Constantine Stratakis’ Section on Endocrinology and Genetics investigates the genetic and molecular mechanisms leading to disorders affecting the adrenal cortex, with emphasis on those that are developmental, hereditary, and associated with adrenal hypoplasia or hyperplasia, multiple tumors, and abnormalities in other endocrine glands (especially the pituitary gland and, to a lesser extent, the thyroid gland).

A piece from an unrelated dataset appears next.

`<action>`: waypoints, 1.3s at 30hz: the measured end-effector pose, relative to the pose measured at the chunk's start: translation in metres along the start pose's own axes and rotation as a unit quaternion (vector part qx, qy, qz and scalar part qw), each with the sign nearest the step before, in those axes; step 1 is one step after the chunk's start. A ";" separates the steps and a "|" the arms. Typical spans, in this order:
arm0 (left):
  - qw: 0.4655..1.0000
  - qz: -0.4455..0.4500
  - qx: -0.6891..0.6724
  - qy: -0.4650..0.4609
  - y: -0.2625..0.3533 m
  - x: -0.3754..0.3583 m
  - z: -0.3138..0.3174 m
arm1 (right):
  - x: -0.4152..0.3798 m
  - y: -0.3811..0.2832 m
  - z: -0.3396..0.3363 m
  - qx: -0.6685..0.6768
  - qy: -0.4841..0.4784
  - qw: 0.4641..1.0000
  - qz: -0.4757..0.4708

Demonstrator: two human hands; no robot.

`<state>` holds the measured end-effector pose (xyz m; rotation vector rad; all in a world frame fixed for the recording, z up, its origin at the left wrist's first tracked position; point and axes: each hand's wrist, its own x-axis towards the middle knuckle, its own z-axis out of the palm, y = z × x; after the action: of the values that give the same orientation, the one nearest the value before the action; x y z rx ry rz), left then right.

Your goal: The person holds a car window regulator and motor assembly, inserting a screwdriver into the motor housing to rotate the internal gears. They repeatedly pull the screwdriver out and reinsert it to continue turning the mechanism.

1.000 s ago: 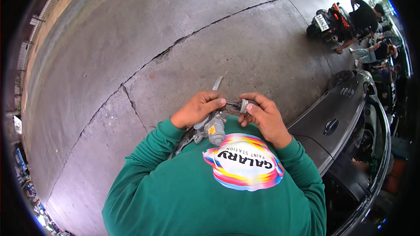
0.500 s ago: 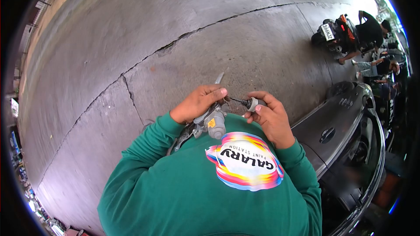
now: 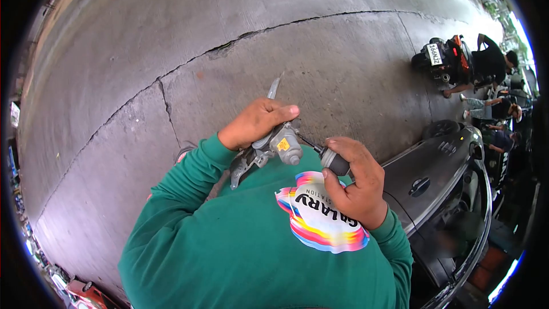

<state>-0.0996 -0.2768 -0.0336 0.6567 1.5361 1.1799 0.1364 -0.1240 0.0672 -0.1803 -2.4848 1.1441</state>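
My left hand (image 3: 260,124) grips a metal wiper-motor-like assembly, its thumb on top and its other fingers largely hidden. The assembly has a grey rounded motor (image 3: 287,144) with a yellow label, a flat bracket (image 3: 241,167) towards my body and a long metal arm (image 3: 274,87) sticking out beyond the hand. To the right, my right hand (image 3: 359,178) is closed on a dark cylindrical handle (image 3: 335,162) with a light grey collar. From this handle a thin dark shaft (image 3: 309,141) runs up and left to the edge of the motor; its exact contact point is too small to tell.
A dark grey car (image 3: 420,186) stands close on my right. Further off at the upper right are a motorcycle (image 3: 449,59) and several people. Cracked concrete (image 3: 189,91) lies ahead, and a red car (image 3: 88,293) shows at the lower left.
My right hand and the handle have moved down and slightly right, and the shaft now slants more steeply. The motor sits a little further right and higher. The view has shifted slightly.
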 end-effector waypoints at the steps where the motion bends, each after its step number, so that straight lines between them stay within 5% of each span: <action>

The Section has studied congenital adrenal hypoplasia caused by triple A syndrome; several endocrine deficiencies; familial hyperaldosteronism; adrenocortical and thyroid cancer; pituitary tumors; multiple endocrine neoplasia (MEN) syndromes affecting the pituitary, thyroid, and adrenal glands; and Carney complex (CNC), an autosomal dominant disease. Stratakis and colleagues first identified the regulatory subunit type 1-α (RIα) of protein kinase A (PKA) (the PRKAR1A gene), which is mutated in most CNC patients. Most recently, the Section found phosphodiesterase-11A (PDE11A) mutations in patients with isolated adrenal hyperplasia and Cushing syndrome. A significant part of the Section’s work focuses on cyclic AMP (cAMP)/PKA–stimulated signaling pathways, PKA effects on tumor suppression, and/or development and the cell cycle. The Section’s various studies take advantage of prkar1a and pde11a gene mouse models, in which the respective genes have been knocked out. Genome-wide searches for other genes responsible for CNC and related diseases of the adrenal and pituitary glands are ongoing.
Jack Yanovski’s Unit on Growth and Obesity studies metabolic and behavioral factors involved in body weight regulation and body composition during childhood. The Unit is investigating the effects of several genetic mutations in human pediatric obesity and murine models. The Unit has also investigated the role played by brain-derived neurotrophic factor (BDNF) in overweight children. Ongoing studies attempt to identify genetic abnormalities that predispose children to binge eating and related disorders.